Þ    Il concetto di Nazione assume una connotazione assolutamente negativa solo quando viene utilizzata come strumento di forza e di affermazione. La Nazione, poi, non è indispensabile quanto la pace, che, in effetti, è la pre-condizione necessaria ad ogni forma di sviluppo.

         Le democrazie hanno il pregio di essere prevalentemente pacifiche anche se la storia ci dimostra come alcuni Stati democratici abbiano condotto delle guerre “ingiuste” (è il caso della guerra in Vietnam): in tali circostanze essi hanno abdicato allo loro natura democratica. Si ritiene, infine che  una democrazia di “basso profilo” sia comunque meglio di certi regimi vigenti in alcuni Paesi e che il processo di democratizzazione debba ritenersi positivo soprattutto per i destinatari; chiaramente ciò deve avvenire nel rispetto dei necessari tempi di ricezione e di maturazione propri di ogni civiltà; la democrazia stessa è un sistema “giovane” che necessita di opportuni periodi di crescita (prof. Bonanate).

Þ    Il realismo politico manifesta un certo scetticismo nei confronti della bontà delle proposte universalistiche, poiché nelle relazioni internazionali la tendenza degli attori è quella di perseguire un interesse particolare. Le politiche di integrazione presentano dei costi, perciò sarebbe altamente illusorio pensare al processo di democratizzazione del mondo in termini esclusivamente altruistici.  

         Per quanto concerne i Paesi che adottano comportamenti ipocriti nei confronti del modello democratico va detto che ciò è opera prevalentemente dalle élites di quegli stessi Paesi che hanno un tornaconto personale, non sempre condiviso dalla popolazione.

         Circa la migliore forma di governo internazionale, i correttivi tecnocratici hanno un ruolo rilevante, ma vanno necessariamente contestualizzati.

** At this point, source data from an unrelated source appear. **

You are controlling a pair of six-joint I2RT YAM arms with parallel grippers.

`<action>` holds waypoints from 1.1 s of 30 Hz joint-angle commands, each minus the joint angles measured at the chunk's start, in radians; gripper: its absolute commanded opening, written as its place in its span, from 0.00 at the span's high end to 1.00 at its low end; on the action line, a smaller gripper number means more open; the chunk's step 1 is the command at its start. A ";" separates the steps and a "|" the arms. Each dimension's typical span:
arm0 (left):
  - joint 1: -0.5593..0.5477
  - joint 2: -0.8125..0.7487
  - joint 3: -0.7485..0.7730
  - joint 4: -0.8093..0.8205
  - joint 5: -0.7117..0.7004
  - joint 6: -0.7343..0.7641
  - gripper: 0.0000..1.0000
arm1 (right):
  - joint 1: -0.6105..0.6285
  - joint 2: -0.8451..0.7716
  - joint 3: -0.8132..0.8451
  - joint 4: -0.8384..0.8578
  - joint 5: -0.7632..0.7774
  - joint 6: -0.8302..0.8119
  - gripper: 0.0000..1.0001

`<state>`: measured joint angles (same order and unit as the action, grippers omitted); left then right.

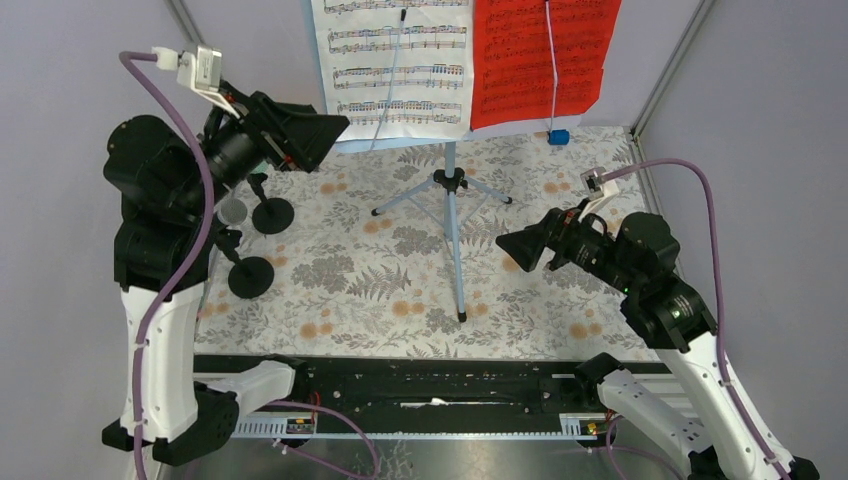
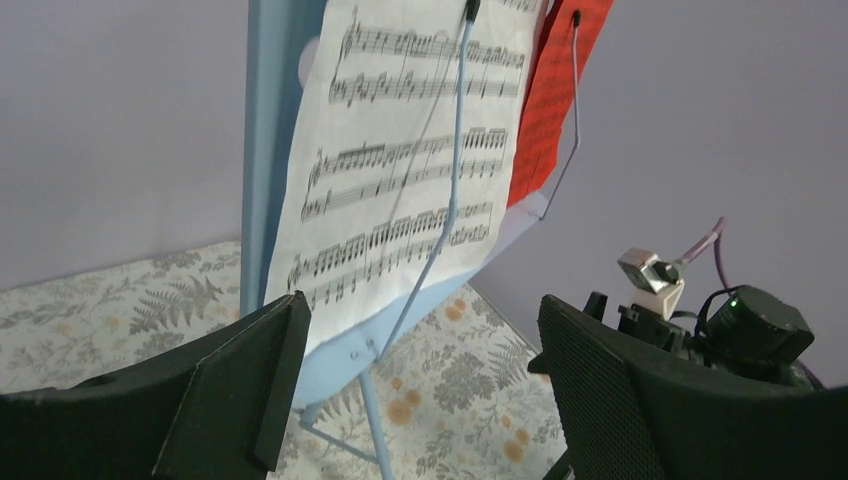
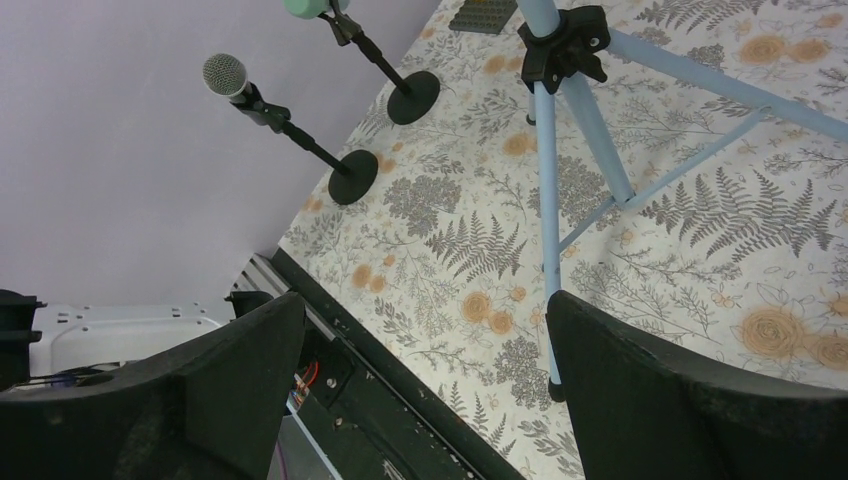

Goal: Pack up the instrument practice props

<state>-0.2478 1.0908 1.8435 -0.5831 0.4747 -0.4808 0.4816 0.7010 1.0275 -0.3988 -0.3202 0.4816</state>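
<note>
Left gripper (image 1: 335, 128): upper left of the overhead view – jaws spread wide with nothing between them, tips just beside the lower left corner of the rack's desk
Mic holders (image 1: 272, 215): two black round bases at left of centre, partly under the left arm; the right wrist view shows the black microphone (image 3: 225, 75) and the mint-green microphone (image 3: 305, 8) each upright in a clip
Sheet-music rack (image 1: 450, 185): centre, standing on its tripod legs on the floral cloth (image 1: 350, 290), its top cut off by the frame
White sheet (image 1: 400, 65): left half of the desk, pinned under a thin wire retainer (image 2: 457, 150)
Red sheet (image 1: 540, 60): right half, pinned the same way
Toy car (image 1: 558, 137): small, blue, below the red sheet's lower right corner
Right gripper (image 1: 515, 247): right of centre, jaws open and empty, aimed at the tripod legs but apart from them
Progress: judged barely begun, with every prop set up
Risk: a pull on the white sheet against its retainer could tear the paper or tip the whole rack – the tripod looks light; the raised left arm could also topple the microphones beneath it
</note>
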 commanded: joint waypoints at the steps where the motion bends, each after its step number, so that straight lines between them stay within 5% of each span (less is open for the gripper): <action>1: 0.001 0.049 0.155 0.053 -0.001 -0.002 0.10 | -0.003 0.019 0.040 0.050 -0.042 0.015 0.03; 9: 0.001 0.185 0.400 0.075 -0.007 0.010 0.08 | -0.003 0.011 0.012 0.057 -0.038 0.014 0.02; 33: 0.002 0.261 0.399 0.259 0.007 -0.006 0.08 | -0.004 -0.022 -0.011 0.044 -0.031 0.017 0.00</action>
<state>-0.2478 1.3457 2.2303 -0.3874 0.4717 -0.4870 0.4816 0.6888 1.0172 -0.3836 -0.3344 0.4950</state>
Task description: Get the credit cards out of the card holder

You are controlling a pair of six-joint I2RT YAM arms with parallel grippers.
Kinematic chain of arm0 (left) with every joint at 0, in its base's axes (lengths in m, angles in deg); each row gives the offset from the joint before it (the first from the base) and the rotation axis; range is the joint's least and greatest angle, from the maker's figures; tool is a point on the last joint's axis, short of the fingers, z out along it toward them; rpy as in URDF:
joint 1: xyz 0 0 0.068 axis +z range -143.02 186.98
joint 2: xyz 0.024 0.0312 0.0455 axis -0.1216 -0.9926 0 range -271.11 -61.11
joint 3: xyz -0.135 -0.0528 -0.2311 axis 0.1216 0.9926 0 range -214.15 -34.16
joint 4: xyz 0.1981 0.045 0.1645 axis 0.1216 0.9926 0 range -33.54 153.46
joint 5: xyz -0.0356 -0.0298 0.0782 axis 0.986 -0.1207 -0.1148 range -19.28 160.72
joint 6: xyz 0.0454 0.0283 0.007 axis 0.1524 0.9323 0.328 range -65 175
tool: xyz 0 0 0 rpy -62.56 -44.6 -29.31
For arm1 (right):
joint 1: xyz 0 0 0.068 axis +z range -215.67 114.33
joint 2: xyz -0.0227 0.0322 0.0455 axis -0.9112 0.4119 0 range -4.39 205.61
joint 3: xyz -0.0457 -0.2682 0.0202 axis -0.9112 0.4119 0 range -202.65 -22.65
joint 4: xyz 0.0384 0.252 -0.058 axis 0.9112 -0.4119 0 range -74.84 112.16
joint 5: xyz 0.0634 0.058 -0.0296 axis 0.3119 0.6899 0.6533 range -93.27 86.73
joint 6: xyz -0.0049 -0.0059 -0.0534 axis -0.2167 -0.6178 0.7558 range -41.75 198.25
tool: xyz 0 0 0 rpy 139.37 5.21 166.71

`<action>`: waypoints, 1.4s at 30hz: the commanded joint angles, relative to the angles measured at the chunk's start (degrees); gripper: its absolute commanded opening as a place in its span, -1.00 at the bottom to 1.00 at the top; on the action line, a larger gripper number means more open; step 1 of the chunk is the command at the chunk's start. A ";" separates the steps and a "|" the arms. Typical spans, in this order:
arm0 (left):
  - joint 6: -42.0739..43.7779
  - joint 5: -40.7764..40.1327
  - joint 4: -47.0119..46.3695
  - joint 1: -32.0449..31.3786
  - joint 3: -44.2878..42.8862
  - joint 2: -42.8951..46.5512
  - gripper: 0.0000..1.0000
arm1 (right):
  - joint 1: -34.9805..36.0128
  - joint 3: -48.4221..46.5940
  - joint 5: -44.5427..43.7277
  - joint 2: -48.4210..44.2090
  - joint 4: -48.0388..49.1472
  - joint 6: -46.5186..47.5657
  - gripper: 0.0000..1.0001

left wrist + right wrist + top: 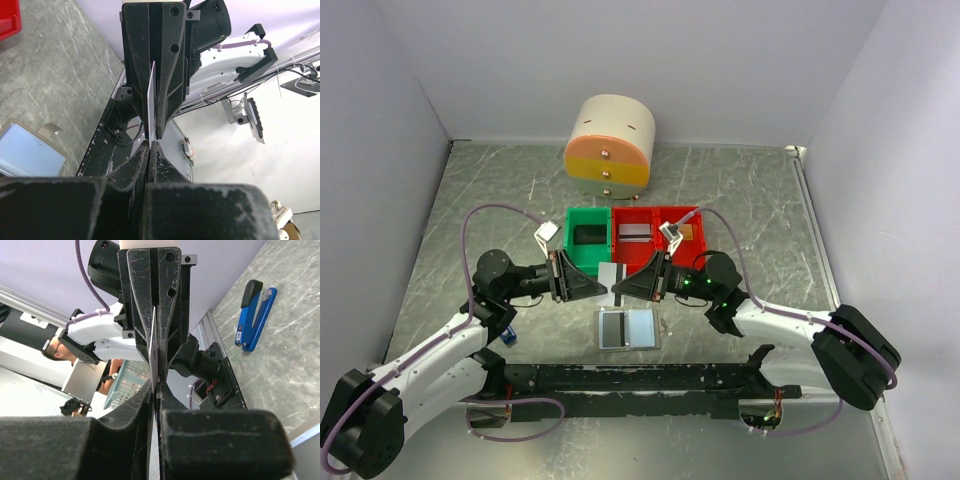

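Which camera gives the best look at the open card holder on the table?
The top external view: the card holder lies open, whole and unobstructed there. The left wrist view catches only part of it at its left edge; the right wrist view shows none.

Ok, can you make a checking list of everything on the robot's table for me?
Surface: grey marbled table, no spills seen.
Job's things: card holder lies open; pale card is held up between the tools; black card in green bin; silvery card in middle red bin.
Clutter: blue stapler; round cream-and-orange drawer box.
Tools: left tool and right tool both shut on the pale card, tip to tip.
Cables: purple loops along the arms, nothing snagged.
Surroundings: pale walls; a person beyond the table.
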 commanded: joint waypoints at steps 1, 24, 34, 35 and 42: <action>-0.31 0.51 -2.67 0.24 0.95 -0.08 -0.86 | 0.24 0.36 0.24 -0.56 5.30 -1.27 -0.84; 28.13 -30.78 57.28 0.25 -20.31 4.76 0.44 | -0.06 -14.09 -28.96 -10.41 -56.05 29.31 -1.00; 34.82 -52.77 74.11 0.58 -33.22 -4.07 0.99 | 1.29 -25.98 -49.35 -3.13 -67.91 52.96 -1.00; 35.03 -53.34 75.35 0.74 -34.53 -5.79 0.99 | 1.85 -26.11 -50.38 -2.44 -66.72 56.39 -1.00; 37.61 -50.52 71.91 10.77 -34.55 -7.00 0.99 | 2.81 -23.00 -46.47 1.83 -52.72 77.64 -1.00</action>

Si può dire che l’Italia degli anni Novanta sia stata salvata dai governi tecnici e che, anche per quanto riguarda la UE, gli interventi tecnocratici avranno, nella costruzione della identità europea, un ruolo prioritario rispetto alla società civile, la quale non è ancora sufficientemente organizzata dal punto di vista politico e culturale (prof. Portinaro).